*What the exercise asks*
Give back the data exactly, with no images.

━━ Provided records

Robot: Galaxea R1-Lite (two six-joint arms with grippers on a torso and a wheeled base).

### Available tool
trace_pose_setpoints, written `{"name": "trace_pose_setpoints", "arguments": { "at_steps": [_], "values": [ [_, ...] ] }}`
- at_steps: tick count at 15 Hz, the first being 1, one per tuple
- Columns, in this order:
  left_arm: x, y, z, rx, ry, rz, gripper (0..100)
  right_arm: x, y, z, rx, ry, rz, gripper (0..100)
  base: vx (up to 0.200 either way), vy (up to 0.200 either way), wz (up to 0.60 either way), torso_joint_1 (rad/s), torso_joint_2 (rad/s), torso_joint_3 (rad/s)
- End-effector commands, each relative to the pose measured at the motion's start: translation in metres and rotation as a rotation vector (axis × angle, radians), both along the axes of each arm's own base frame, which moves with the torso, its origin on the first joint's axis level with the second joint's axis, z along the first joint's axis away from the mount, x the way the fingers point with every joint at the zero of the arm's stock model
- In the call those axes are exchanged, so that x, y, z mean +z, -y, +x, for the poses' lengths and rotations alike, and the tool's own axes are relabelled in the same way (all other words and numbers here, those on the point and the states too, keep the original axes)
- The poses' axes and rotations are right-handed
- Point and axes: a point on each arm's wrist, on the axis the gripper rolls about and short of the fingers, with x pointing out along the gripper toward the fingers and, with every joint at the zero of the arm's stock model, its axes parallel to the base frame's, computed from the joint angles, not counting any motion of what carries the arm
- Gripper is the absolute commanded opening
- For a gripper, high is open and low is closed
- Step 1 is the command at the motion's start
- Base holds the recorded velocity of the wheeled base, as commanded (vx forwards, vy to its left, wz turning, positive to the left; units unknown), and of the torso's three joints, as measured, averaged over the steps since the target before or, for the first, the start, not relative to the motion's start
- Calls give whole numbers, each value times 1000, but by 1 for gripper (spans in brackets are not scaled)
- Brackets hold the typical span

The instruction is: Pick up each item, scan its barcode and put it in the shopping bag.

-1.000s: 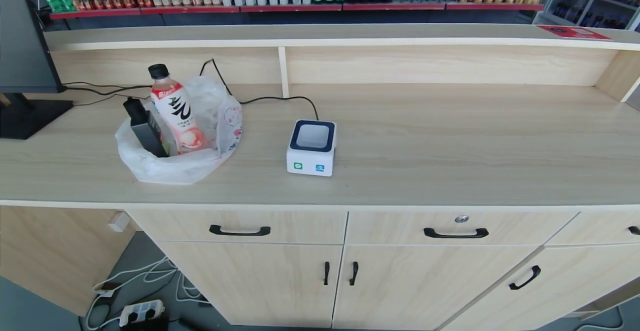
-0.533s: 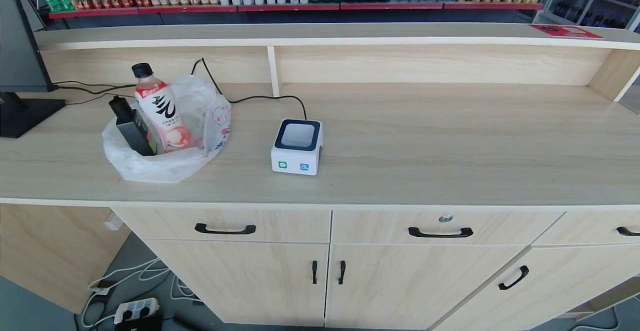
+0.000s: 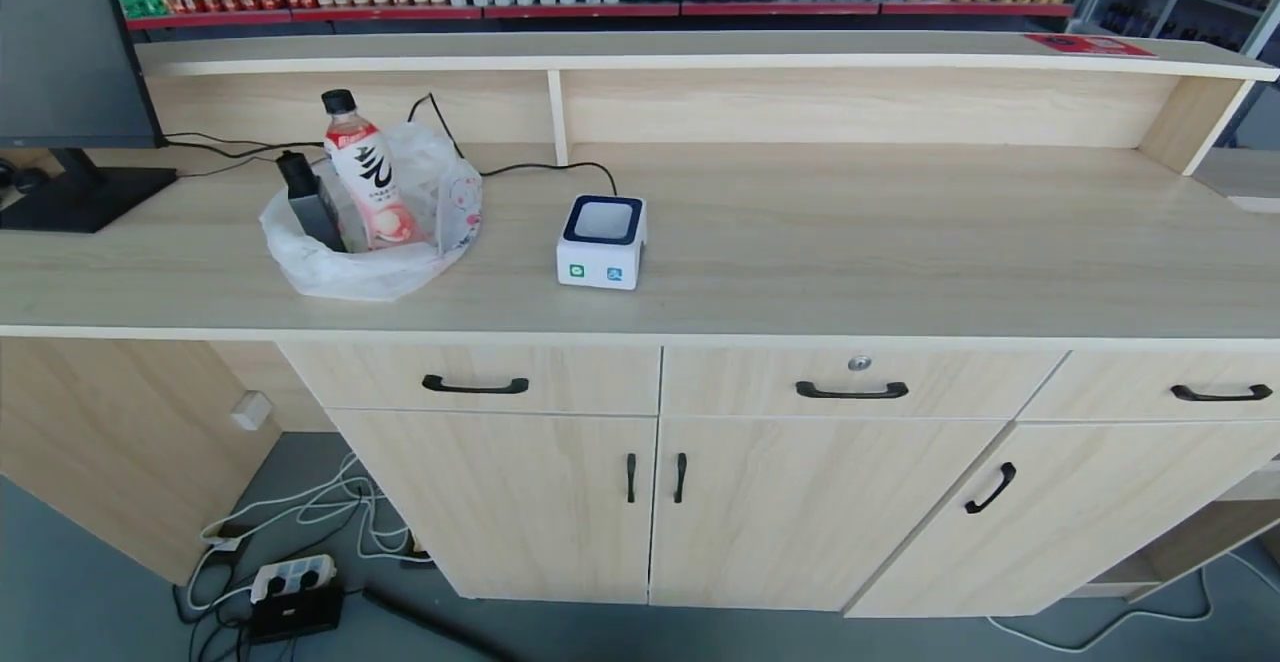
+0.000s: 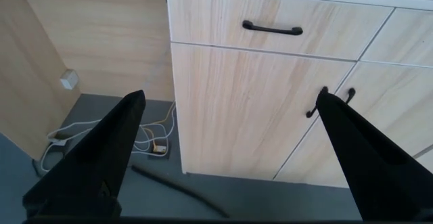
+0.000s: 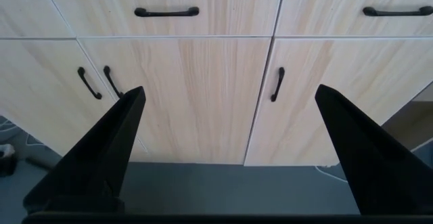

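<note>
A white plastic shopping bag point(image 3: 370, 267) sits on the counter at the left in the head view. In it stand a pink-labelled drink bottle point(image 3: 366, 174) with a black cap and a dark boxy item point(image 3: 310, 204). To the bag's right is the white barcode scanner point(image 3: 601, 241) with a dark top window. My left gripper point(image 4: 226, 126) is open below the counter, facing the cabinet fronts. My right gripper point(image 5: 226, 122) is open too, in front of the cabinet doors, with nothing between its fingers.
A wooden counter point(image 3: 850, 242) with a raised back shelf runs across. A monitor base point(image 3: 85, 197) stands at far left; a black cable point(image 3: 530, 167) leads to the scanner. Drawers and doors point(image 3: 650, 472) lie below. Cables and a power strip point(image 3: 290, 577) lie on the floor.
The head camera has drawn back and shifted, so the counter looks farther and more floor shows. The bag, bottle and scanner keep their places on the counter.
</note>
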Motion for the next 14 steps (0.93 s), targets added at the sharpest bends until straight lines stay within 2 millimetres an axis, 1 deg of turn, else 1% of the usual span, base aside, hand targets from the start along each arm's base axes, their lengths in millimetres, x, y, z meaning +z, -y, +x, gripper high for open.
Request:
{"name": "trace_pose_setpoints", "arguments": {
  "at_steps": [1,8,14],
  "values": [
    [0,0,0,0,-1,-1,100,0,0,0,0,-2,-5,100,-200,0,0,-2,2,-2],
    [0,0,0,0,0,-1,100,0,0,0,0,0,9,100,-200,0,0,3,1,4],
    [0,0,0,0,0,3,100,0,0,0,0,0,12,100,0,0,0,0,0,0]
  ]
}}
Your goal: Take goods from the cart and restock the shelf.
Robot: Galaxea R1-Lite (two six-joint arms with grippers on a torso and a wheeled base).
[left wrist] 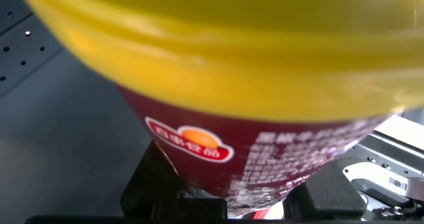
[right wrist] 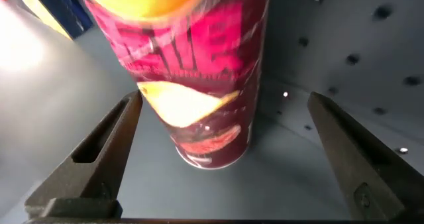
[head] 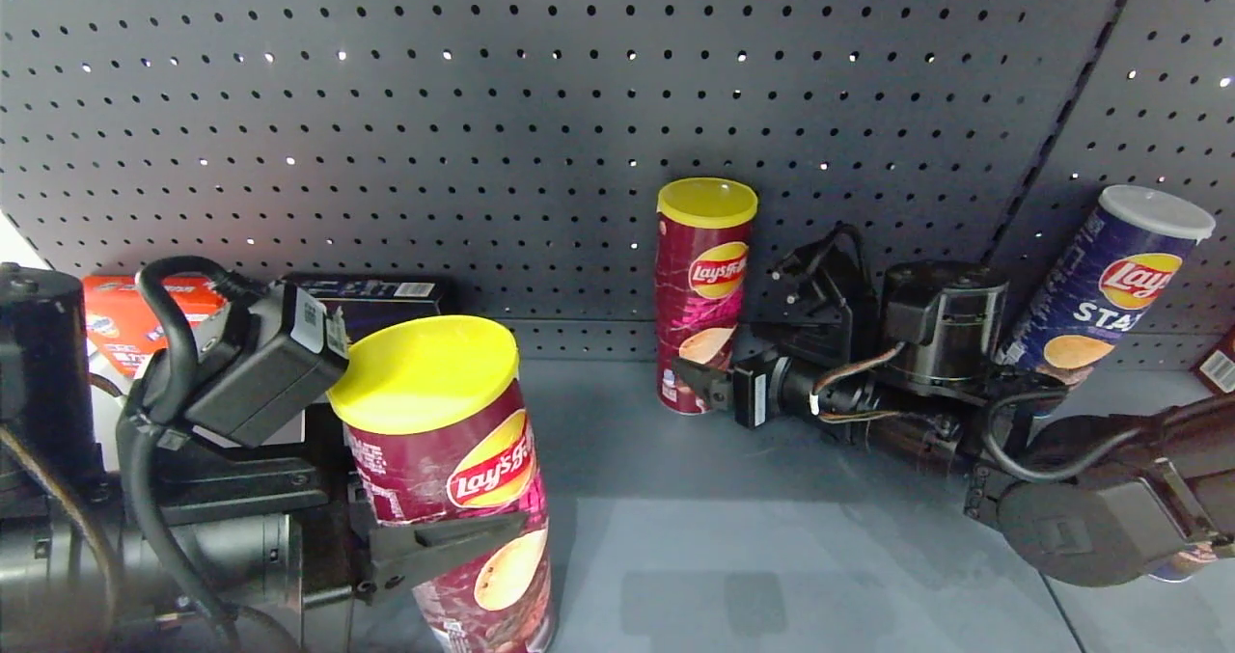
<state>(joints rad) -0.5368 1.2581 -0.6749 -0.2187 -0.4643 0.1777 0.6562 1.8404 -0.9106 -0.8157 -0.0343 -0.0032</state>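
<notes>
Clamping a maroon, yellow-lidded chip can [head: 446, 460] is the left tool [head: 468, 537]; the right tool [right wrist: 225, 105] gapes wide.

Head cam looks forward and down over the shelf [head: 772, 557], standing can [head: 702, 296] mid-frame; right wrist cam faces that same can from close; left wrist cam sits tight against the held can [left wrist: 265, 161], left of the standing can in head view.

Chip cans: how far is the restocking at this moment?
Done: one maroon can stands upright on the shelf by the back panel, the open right claw around it without touching. In hand: the left claw grips a second maroon can near the shelf front. Left: set that one down and release it.
</notes>
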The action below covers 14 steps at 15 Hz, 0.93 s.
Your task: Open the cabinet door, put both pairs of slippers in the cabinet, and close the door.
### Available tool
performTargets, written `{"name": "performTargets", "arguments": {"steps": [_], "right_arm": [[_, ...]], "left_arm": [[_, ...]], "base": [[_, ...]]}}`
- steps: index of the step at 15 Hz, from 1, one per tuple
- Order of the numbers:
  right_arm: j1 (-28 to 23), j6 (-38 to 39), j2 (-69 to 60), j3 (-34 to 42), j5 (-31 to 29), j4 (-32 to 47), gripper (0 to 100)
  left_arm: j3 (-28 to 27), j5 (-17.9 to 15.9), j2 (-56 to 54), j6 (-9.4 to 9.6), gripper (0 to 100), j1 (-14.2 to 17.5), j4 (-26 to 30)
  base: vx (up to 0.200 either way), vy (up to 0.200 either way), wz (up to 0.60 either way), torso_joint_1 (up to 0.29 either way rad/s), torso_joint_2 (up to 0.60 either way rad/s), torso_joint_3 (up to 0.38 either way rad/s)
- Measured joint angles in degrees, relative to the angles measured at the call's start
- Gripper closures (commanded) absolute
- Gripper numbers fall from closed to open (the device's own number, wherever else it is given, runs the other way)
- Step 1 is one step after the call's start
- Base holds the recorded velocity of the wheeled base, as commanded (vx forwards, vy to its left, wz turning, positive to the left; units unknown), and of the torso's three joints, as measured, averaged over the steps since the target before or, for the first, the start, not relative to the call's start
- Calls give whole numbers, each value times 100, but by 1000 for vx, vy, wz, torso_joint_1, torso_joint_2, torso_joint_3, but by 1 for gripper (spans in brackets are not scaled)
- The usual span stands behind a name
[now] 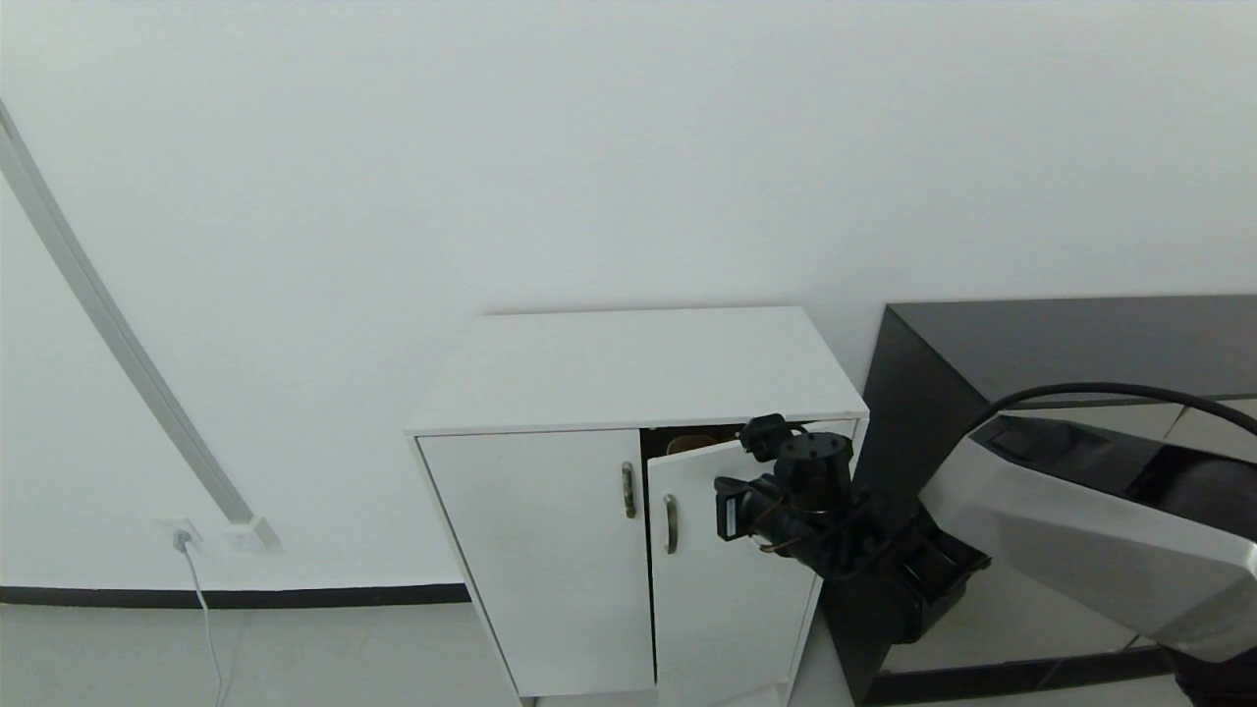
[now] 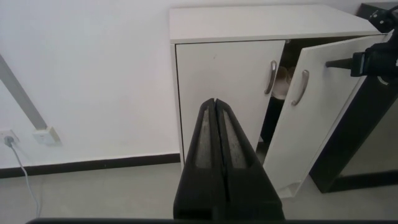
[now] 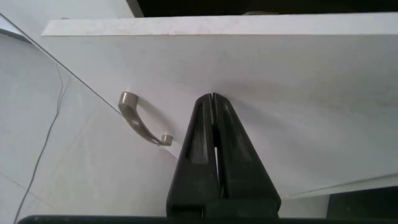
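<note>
Head view, item: white cabinet [image 1: 638, 368] against the wall, its left door [image 1: 535, 560] shut and its right door [image 1: 727, 589] ajar, hinged on the robot's right with the free edge swung out toward the robot. Right tool [image 3: 214, 98]: fingers together, holding nothing, tip at or just short of the upper front face of the ajar door; contact could not be confirmed. Door handle [image 1: 671, 523]: long axis upright, near the free edge, lying to the robot's left of the right tool and apart from it. Left tool [image 2: 214, 102]: fingers together, empty, well back from the cabinet, so the right arm was judged the nearer for any door move. Slippers: not identified; a tan shape [image 1: 690, 444] in the dark gap behind the door might have been one.
</note>
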Motion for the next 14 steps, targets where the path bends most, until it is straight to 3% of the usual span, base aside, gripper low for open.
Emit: {"name": "performTargets", "arguments": {"steps": [14], "right_arm": [[-200,-24,247,-973,-26,699,100]], "left_arm": [[0,27,0,-2,100,0,0]], "base": [[0,0,0,0,0,0]]}}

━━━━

*The answer*
Robot: Galaxea R1-Lite (two six-joint arms with grippers on a torso and a wheeled base).

### Available tool
trace_pose_setpoints, written `{"name": "trace_pose_setpoints", "arguments": { "at_steps": [_], "values": [ [_, ...] ] }}`
- at_steps: tick count at 15 Hz, the first being 1, one per tuple
- Columns, in this order:
  left_arm: x, y, z, rx, ry, rz, gripper (0..100)
  right_arm: x, y, z, rx, ry, rz, gripper (0..100)
  base: vx (up to 0.200 either way), vy (up to 0.200 either way), wz (up to 0.60 either way), torso_joint_1 (rad/s), torso_joint_2 (rad/s), torso_joint_3 (rad/s)
- End-effector commands, each relative to the pose measured at the motion's start: translation in metres and rotation as a rotation vector (axis × angle, radians), both along the axes of each arm's own base frame, which moves with the torso, its origin on the first joint's axis level with the second joint's axis, z along the first joint's axis away from the mount, x the way the fingers point with every joint at the zero of the arm's stock model
- In the call those axes are exchanged, so that x, y, z mean +z, -y, +x, for the poses' lengths and rotations alike, and the tool's own axes are relabelled in the same way (all other words and numbers here, those on the point and the states too, keep the original axes)
- The poses' axes and rotations are right-handed
- Point and axes: a point on each arm's wrist, on the axis the gripper rolls about and short of the fingers, with x pointing out along the gripper toward the fingers and, with every joint at the zero of the arm's stock model, its axes parallel to the base frame's, computed from the joint angles, not counting any motion of what carries the arm
- Gripper is the absolute commanded opening
- For a gripper, high is open and low is closed
- Step 1 is the command at the motion's start
- Base holds the recorded velocity of the wheeled base, as commanded (vx forwards, vy to its left, wz turning, positive to the left; units unknown), and of the torso's three joints, as measured, averaged over the steps since the target before or, for the first, the start, not relative to the motion's start
- Calls give whole numbers, each value times 1000, but by 1 for gripper (spans in brackets are not scaled)
- Brackets hold the typical span

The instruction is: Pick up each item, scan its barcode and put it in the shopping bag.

-1.000s: 
-0.533s: 
+0.000s: 
+0.000s: 
+0.000s: 

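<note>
A white plastic shopping bag point(image 3: 370, 267) sits on the counter at the left in the head view. In it stand a pink-labelled drink bottle point(image 3: 366, 174) with a black cap and a dark boxy item point(image 3: 310, 204). To the bag's right is the white barcode scanner point(image 3: 601, 241) with a dark top window. My left gripper point(image 4: 226, 126) is open below the counter, facing the cabinet fronts. My right gripper point(image 5: 226, 122) is open too, in front of the cabinet doors, with nothing between its fingers.
A wooden counter point(image 3: 850, 242) with a raised back shelf runs across. A monitor base point(image 3: 85, 197) stands at far left; a black cable point(image 3: 530, 167) leads to the scanner. Drawers and doors point(image 3: 650, 472) lie below. Cables and a power strip point(image 3: 290, 577) lie on the floor.
The head camera has drawn back and shifted, so the counter looks farther and more floor shows. The bag, bottle and scanner keep their places on the counter.
</note>
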Motion for the next 14 steps (0.93 s), targets added at the sharpest bends until straight lines stay within 2 millimetres an axis, 1 deg of turn, else 1% of the usual span, base aside, hand targets from the start along each arm's base axes, their lengths in millimetres, x, y, z meaning +z, -y, +x, gripper high for open.
Request:
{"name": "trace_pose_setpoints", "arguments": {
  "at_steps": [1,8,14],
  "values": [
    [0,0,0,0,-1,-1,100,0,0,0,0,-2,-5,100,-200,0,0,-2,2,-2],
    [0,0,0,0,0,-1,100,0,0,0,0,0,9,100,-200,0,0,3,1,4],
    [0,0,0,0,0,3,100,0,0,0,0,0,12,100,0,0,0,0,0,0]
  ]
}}
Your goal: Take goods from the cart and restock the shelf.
Robot: Galaxea R1-Lite (two six-joint arms with grippers on a torso and a wheeled base).
[left wrist] 
[right wrist] 
[head] 
<state>(joints rad) -0.5368 1.2581 -0.6749 -0.2187 -0.4643 0.1777 0.6562 1.8404 -0.9106 -0.8157 -0.0343 -0.0032</state>
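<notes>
Clamping a maroon, yellow-lidded chip can [head: 446, 460] is the left tool [head: 468, 537]; the right tool [right wrist: 225, 105] gapes wide.

Head cam looks forward and down over the shelf [head: 772, 557], standing can [head: 702, 296] mid-frame; right wrist cam faces that same can from close; left wrist cam sits tight against the held can [left wrist: 265, 161], left of the standing can in head view.

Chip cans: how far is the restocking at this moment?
Done: one maroon can stands upright on the shelf by the back panel, the open right claw around it without touching. In hand: the left claw grips a second maroon can near the shelf front. Left: set that one down and release it.
</notes>
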The action below covers 14 steps at 15 Hz, 0.93 s.
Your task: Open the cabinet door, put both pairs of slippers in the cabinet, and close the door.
### Available tool
performTargets, written `{"name": "performTargets", "arguments": {"steps": [_], "right_arm": [[_, ...]], "left_arm": [[_, ...]], "base": [[_, ...]]}}`
- steps: index of the step at 15 Hz, from 1, one per tuple
- Order of the numbers:
  right_arm: j1 (-28 to 23), j6 (-38 to 39), j2 (-69 to 60), j3 (-34 to 42), j5 (-31 to 29), j4 (-32 to 47), gripper (0 to 100)
  left_arm: j3 (-28 to 27), j5 (-17.9 to 15.9), j2 (-56 to 54), j6 (-9.4 to 9.6), gripper (0 to 100), j1 (-14.2 to 17.5), j4 (-26 to 30)
  base: vx (up to 0.200 either way), vy (up to 0.200 either way), wz (up to 0.60 either way), torso_joint_1 (up to 0.29 either way rad/s), torso_joint_2 (up to 0.60 either way rad/s), torso_joint_3 (up to 0.38 either way rad/s)
- Measured joint angles in degrees, relative to the angles measured at the call's start
- Gripper closures (commanded) absolute
- Gripper numbers fall from closed to open (the device's own number, wherever else it is given, runs the other way)
- Step 1 is one step after the call's start
- Base holds the recorded velocity of the wheeled base, as commanded (vx forwards, vy to its left, wz turning, positive to the left; units unknown), and of the torso's three joints, as measured, averaged over the steps since the target before or, for the first, the start, not relative to the call's start
- Calls give whole numbers, each value times 100, but by 1000 for vx, vy, wz, torso_joint_1, torso_joint_2, torso_joint_3, but by 1 for gripper (spans in brackets are not scaled)
- The usual span stands behind a name
[now] 
[now] 
[now] 
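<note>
Head view, item: white cabinet [image 1: 638, 368] against the wall, its left door [image 1: 535, 560] shut and its right door [image 1: 727, 589] ajar, hinged on the robot's right with the free edge swung out toward the robot. Right tool [image 3: 214, 98]: fingers together, holding nothing, tip at or just short of the upper front face of the ajar door; contact could not be confirmed. Door handle [image 1: 671, 523]: long axis upright, near the free edge, lying to the robot's left of the right tool and apart from it. Left tool [image 2: 214, 102]: fingers together, empty, well back from the cabinet, so the right arm was judged the nearer for any door move. Slippers: not identified; a tan shape [image 1: 690, 444] in the dark gap behind the door might have been one.
</note>
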Motion for the next 14 steps, targets where the path bends most, until it is straight to 3% of the usual span, base aside, gripper low for open.
Emit: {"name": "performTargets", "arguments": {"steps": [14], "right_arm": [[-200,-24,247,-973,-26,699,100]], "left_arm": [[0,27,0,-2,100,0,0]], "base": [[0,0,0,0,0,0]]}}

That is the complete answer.